AIM OF THE EXERCISE
Pick out the lines in the listing below that contain the word "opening" and copy them.

AVAILABLE DATA
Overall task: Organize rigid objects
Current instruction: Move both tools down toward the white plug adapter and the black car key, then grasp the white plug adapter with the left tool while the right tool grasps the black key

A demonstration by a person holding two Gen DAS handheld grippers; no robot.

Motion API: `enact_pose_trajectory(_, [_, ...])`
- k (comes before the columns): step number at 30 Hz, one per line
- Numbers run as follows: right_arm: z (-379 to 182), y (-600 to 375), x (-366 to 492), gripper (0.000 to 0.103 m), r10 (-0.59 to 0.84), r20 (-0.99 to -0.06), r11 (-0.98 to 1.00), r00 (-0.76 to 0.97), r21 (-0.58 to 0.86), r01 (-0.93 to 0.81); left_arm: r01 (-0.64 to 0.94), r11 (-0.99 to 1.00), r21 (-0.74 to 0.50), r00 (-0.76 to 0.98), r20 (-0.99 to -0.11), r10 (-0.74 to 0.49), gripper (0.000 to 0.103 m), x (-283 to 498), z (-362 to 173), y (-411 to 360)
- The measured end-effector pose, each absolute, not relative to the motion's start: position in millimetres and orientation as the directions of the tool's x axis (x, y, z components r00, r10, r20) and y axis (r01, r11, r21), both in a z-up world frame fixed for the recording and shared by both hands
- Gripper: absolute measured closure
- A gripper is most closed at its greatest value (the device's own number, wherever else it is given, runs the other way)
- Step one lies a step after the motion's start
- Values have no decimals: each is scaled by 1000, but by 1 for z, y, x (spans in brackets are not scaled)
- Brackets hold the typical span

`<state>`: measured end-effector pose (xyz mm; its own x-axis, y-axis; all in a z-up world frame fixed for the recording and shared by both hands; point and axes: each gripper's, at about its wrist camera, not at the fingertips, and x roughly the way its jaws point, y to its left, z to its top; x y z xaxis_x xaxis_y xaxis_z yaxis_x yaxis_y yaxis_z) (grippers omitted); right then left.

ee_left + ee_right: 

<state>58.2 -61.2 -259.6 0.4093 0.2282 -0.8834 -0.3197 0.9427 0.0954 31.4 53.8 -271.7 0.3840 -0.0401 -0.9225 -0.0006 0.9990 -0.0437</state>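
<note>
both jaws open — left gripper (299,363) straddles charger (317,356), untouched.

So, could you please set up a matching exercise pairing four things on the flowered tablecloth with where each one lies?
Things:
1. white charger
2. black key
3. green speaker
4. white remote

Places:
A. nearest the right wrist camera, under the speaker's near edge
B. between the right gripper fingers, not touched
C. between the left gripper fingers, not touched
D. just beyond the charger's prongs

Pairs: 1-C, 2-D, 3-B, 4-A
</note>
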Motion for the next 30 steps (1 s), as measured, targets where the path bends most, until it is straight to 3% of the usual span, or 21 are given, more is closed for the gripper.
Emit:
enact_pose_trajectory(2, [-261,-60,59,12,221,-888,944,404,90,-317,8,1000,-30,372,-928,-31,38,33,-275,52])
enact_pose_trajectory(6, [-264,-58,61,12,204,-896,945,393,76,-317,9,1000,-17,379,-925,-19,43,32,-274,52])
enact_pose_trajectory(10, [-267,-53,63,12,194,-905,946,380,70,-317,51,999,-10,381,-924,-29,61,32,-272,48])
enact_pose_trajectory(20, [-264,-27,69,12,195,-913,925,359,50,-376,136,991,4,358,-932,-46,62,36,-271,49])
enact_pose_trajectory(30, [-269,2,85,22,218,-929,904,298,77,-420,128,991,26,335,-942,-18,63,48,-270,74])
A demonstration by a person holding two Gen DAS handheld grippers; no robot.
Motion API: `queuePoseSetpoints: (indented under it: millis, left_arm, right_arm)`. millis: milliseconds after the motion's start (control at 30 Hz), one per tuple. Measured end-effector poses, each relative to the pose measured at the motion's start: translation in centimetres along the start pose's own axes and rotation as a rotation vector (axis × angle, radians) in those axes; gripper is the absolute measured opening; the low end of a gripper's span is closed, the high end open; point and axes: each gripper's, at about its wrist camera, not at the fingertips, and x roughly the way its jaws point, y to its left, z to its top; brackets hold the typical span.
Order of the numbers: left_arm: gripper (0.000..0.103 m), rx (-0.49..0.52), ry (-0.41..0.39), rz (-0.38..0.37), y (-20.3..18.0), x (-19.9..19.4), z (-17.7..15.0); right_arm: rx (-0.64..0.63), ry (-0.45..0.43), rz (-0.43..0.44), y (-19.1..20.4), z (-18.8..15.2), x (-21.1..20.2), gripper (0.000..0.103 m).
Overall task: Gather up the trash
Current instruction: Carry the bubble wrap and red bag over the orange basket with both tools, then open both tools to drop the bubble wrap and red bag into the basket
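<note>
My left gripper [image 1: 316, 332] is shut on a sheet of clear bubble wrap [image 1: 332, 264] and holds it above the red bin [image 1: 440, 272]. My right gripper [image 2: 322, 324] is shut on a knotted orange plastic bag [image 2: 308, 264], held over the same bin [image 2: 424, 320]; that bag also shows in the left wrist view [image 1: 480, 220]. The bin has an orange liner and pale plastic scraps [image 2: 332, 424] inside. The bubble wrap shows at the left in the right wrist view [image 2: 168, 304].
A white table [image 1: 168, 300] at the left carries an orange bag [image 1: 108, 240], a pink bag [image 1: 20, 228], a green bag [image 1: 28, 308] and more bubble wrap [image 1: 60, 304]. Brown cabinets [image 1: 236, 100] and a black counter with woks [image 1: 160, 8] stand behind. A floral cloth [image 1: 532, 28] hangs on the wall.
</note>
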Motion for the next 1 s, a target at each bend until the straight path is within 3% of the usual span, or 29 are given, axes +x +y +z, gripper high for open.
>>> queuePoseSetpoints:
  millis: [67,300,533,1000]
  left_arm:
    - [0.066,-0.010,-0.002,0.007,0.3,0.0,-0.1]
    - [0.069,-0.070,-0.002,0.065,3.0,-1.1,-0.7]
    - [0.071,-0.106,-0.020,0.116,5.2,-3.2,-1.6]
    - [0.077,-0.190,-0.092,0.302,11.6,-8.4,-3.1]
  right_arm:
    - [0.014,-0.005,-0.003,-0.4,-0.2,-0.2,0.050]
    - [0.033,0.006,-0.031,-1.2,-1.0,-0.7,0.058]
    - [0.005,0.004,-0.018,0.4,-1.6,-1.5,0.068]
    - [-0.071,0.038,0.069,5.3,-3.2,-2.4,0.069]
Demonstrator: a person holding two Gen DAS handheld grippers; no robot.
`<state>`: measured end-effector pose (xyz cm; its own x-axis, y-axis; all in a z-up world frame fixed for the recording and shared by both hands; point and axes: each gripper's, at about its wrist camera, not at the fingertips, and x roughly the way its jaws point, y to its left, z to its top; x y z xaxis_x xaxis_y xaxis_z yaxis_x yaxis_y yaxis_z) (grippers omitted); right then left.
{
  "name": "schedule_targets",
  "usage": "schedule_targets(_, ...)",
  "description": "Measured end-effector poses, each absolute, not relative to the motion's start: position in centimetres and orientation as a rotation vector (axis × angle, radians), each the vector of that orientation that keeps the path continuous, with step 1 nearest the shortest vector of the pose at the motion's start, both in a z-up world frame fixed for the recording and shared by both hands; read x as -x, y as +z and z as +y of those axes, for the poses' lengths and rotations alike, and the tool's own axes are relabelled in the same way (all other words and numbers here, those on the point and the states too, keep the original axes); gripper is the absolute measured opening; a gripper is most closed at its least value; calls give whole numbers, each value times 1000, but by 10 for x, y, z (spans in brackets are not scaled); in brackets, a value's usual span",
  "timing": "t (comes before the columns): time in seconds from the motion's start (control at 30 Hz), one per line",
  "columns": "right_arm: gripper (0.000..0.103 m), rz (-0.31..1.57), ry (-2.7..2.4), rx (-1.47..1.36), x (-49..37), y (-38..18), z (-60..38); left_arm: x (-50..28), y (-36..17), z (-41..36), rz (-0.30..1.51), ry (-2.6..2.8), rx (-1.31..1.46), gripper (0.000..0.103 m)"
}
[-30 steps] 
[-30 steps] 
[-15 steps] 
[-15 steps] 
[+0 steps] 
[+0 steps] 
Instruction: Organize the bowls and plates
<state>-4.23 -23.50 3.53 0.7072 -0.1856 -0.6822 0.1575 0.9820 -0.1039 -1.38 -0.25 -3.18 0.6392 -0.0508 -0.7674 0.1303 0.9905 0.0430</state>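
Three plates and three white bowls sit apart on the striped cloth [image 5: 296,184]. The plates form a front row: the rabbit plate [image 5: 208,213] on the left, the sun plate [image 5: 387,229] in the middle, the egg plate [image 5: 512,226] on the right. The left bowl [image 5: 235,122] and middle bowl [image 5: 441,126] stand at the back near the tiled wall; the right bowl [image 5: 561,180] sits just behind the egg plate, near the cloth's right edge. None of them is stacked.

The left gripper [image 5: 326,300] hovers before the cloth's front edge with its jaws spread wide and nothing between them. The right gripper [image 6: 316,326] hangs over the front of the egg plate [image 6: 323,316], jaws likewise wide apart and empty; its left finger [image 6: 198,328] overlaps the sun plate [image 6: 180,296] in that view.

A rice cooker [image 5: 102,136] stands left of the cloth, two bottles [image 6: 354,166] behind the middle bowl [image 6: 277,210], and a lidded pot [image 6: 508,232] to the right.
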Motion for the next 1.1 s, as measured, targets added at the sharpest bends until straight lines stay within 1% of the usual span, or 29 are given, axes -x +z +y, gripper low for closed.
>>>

ANSWER BOX
Motion API: `queuePoseSetpoints: (indented under it: millis, left_arm, right_arm)`. millis: milliseconds after the motion's start (control at 30 Hz), one per tuple. Measured end-effector poses, each relative to the pose measured at the motion's start: translation in centimetres along the start pose's own axes and rotation as a rotation vector (axis × angle, radians) in those axes; gripper is the absolute measured opening; the low end of a gripper's span is closed, the high end open; point and axes: each gripper's, at about its wrist camera, not at the fingertips, and x roughly the way its jaws point, y to its left, z to its top; brackets hold the typical span.
  "description": "Measured end-effector poses, each absolute, not relative to the motion's start: position in centimetres and orientation as a rotation vector (axis × angle, radians), each the vector of that orientation that keeps the path continuous, with step 1 nearest the shortest vector of the pose at the motion's start, both in a z-up world frame fixed for the recording and shared by both hands; read x as -x, y as +z and z as +y of those axes, for the poses' lengths and rotations alike, and the tool's own axes are relabelled in the same way (all other words and numbers here, those on the point and the states too, keep the original axes); gripper is the absolute measured opening; a gripper is most closed at its least value; calls give whole numbers, each value times 1000, but by 10 for x, y, z (spans in brackets are not scaled); in brackets, a value's usual span",

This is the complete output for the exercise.